When faced with the realities of climate change, bitcoin mining is a waste of energy
In Dresden, New York, crypto-miners have fired up a moth-balled fossil fuel power plant to power their bitcoin mining operation. It takes 44 megawatts of electricity to power their 15,300 computer servers. That’s enough energy to power 35,000 homes. Climate activists are concerned that more bitcoin mining operations will follow suit, and more decommissioned fossil fuel plants with be brought back online. Although bitcoin is the name of a currency, I will use it as the generic term for all cryptocurrencies for this article.
Hello bitcoin speculators — the world’s trying to cut back on the use of fossil fuel, not fire up decommissioned fossil fuel plants
Bitcoin cheerleaders argue that cryptocurrencies use less electricity than our traditional banking system. True, but bitcoin accounts for a tiny fraction of the worldwide business transactions carried out by our traditional banking system.
While traditional banking uses electricity to carry out the real business of the world, 90 percent of bitcoin activity is mere speculation, and a mere 10 percent are actual business transactions.
“Hardly anyone is using cryptocurrency for anything beyond speculation. Data from blockchain researcher Chainalysis Inc. show that only 1.3% of economic transactions came from merchants in the first four months of 2019 — little changed from the boom and bust cycles of the prior two years.” —Los Angeles Times.
What a scam!
I’m sure you have heard of Bitcoin, but what about the other cryptocurrencies vying for attention? According to Coinmarketcap.com, there are over a thousand. How many exactly? Who knows, I got tired of scrolling when I hit 1000, and yet there was still another “Load More” button.
What determines a crypto currency’s price — not assets, not sales history.

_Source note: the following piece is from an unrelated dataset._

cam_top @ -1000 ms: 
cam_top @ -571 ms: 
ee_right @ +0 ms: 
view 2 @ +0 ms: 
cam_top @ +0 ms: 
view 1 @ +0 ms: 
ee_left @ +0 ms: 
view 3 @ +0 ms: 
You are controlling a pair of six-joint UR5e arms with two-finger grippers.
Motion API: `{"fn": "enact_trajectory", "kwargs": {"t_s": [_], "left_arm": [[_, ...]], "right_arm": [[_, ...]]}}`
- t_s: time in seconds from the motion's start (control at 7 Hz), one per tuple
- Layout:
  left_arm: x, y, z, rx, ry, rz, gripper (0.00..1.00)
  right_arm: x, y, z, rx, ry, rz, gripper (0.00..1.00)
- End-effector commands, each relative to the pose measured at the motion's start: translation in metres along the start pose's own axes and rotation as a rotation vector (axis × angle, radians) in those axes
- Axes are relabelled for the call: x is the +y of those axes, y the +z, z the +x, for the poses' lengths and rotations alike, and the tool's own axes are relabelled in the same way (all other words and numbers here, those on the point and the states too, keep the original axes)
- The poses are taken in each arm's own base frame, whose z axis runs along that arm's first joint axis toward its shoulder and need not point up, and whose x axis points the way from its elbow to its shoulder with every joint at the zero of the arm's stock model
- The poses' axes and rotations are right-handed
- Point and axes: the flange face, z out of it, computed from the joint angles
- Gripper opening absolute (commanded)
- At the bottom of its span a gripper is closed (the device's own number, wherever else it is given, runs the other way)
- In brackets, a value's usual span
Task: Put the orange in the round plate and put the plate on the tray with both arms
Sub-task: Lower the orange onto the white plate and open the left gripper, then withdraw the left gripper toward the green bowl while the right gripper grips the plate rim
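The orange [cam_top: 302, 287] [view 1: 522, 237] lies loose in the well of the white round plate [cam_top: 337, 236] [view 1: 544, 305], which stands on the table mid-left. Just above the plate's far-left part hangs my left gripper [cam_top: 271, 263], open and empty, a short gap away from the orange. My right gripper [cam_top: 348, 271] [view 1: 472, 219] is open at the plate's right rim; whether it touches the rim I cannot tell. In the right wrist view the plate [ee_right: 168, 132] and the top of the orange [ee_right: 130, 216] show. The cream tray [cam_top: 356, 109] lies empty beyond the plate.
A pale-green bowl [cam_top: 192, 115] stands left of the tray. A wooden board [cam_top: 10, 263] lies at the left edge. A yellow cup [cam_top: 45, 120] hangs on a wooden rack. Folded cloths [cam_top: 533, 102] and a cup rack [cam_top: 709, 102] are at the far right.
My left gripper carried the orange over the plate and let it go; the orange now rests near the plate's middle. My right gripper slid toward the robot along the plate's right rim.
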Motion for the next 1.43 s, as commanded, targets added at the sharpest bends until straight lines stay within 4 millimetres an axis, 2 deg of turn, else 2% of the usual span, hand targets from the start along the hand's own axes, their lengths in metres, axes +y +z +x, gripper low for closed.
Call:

- The supply of Bitcoin and the market’s demand for it
- The cost of producing a bitcoin through the mining process
- The rewards issued to Bitcoin miners for verifying transactions to the blockchain
- The number of competing cryptocurrencies
- Regulations governing its sale and use and the state of its internal governance
- News developments
The number one factor driving the price of cryptocurrencies is demand. There is a massive demand for wealth that comes from sheer speculation — no work required. Like B.T. Barnum said, “There is a sucker born every minute.”
Government regulations could throw a huge monkey wrench into crypto. Anything that threatens the currency of a sovereign nation is a bit sketchy. Once any of these currencies pose a threat to a nation’s stability, all bets are off. Do you really want to bet your future on what the U.S. government might do to protect the dollar? Crypto-currencies are so unstable that a few words from a prominent figure like Elon Musk sends the entire house of cards crashing to the deck.
In a perfect world that is not threatened by climate change, I’d say, “Let the fools rush in.” But climate change is real, and wasting energy on speculation is a pathetic waste.
Worse yet, crypto-mining is a growing monster requiring more and more energy for each speculative transaction.
In 2009, you could mine one Bitcoin using a single computer setup in your living room. You could mine a bitcoin with a few seconds worth of electricity, and the bitcoin was worth — nothing. Today you need a room full of specialized computers, each costing thousands of dollars and about $12,500 worth of electricity to mine one bitcoin that might be worth $50,000.
The work of the bitcoin miner is to maintain the bitcoin bookkeeping by way of its distributed ledger. Cryptocurrency bookkeeping is not kept in a single location but spread over the internet. However, bitcoin miners must compete to be the ones to log or verify a bitcoin transaction. The competition gets stiffer and more complicated the more bitcoin miners attempt to win the right to log the transaction. The competition is a complicated guessing game that grows ever more complex every day.
That’s why bitcoin miners are packing warehouses with expensive computer servers, all racing at top speed to win the competition. Of course, this requires an enormous amount of energy. When a round is won, the ledger is updated with the transaction, and the miner is paid in bitcoin.
“The bitcoin network is designed to make the guessing game more and more difficult as more miners participate, further putting a premium on speedy, power-hungry computers. Specifically, it’s designed so that it always takes an average of 10 minutes for someone to win a round.” — New York Times.
The amount of energy to mine one bitcoin has been compared to the energy usage of the average household. Today it takes twelve years of an average households’ energy to mine one bitcoin.
Does bitcoin mining make sense in light of our pressing need to cut back on energy use? Bitcoin contributes nothing to society. It’s simply a get-rich-quick scheme that is wasting energy at a time we need to conserve. Bitcoin mining might be acceptable if the energy used was green, but recommissioning fossil fuel power plants is an idea that should be taken off the table.